INFORMATION SHOWN:

---------------

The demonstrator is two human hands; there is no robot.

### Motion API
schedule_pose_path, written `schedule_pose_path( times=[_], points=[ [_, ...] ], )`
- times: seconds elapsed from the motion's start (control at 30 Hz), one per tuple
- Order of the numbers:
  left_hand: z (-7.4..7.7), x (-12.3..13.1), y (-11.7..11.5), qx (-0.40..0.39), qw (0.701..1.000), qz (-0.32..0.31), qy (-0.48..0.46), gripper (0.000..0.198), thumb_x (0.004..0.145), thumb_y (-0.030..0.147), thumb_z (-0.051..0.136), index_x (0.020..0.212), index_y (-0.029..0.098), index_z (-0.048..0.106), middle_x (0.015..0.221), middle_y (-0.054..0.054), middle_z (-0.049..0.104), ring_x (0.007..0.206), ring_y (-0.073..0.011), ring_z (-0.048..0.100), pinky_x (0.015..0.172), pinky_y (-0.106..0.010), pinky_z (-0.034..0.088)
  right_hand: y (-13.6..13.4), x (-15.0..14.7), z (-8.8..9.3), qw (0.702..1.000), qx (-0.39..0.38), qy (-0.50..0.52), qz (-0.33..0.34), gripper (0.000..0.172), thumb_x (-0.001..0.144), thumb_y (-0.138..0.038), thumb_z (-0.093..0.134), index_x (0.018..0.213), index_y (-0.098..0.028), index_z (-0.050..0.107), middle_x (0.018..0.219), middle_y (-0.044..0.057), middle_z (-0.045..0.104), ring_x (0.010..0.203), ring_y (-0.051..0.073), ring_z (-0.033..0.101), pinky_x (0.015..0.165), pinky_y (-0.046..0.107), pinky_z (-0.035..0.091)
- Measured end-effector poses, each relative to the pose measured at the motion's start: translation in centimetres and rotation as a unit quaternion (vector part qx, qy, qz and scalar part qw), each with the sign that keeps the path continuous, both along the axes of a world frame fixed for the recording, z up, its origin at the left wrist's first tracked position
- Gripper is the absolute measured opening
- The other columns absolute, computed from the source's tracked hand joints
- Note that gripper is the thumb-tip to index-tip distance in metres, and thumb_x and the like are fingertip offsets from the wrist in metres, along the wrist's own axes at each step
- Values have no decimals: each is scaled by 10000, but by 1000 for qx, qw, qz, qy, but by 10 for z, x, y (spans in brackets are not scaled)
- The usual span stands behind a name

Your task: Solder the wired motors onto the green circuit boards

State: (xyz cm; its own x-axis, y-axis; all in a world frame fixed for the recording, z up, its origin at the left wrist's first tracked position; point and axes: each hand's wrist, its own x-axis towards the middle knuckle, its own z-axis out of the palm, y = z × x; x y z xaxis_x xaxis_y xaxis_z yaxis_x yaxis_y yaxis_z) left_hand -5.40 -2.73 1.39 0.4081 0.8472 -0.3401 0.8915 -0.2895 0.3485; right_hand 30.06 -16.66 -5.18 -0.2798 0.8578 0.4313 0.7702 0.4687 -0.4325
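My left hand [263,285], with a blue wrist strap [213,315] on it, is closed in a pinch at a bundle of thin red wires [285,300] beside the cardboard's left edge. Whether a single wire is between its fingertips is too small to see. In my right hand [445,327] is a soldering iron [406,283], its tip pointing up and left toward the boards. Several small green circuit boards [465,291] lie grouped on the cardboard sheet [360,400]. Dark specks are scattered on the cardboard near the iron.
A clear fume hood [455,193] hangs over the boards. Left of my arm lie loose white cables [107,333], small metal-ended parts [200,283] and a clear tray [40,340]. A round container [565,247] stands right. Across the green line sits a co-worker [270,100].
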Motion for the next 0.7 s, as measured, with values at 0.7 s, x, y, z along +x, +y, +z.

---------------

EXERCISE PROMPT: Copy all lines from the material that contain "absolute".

THE COMPLETED TASK:
- Gripper is the absolute measured opening
- The other columns absolute, computed from the source's tracked hand joints

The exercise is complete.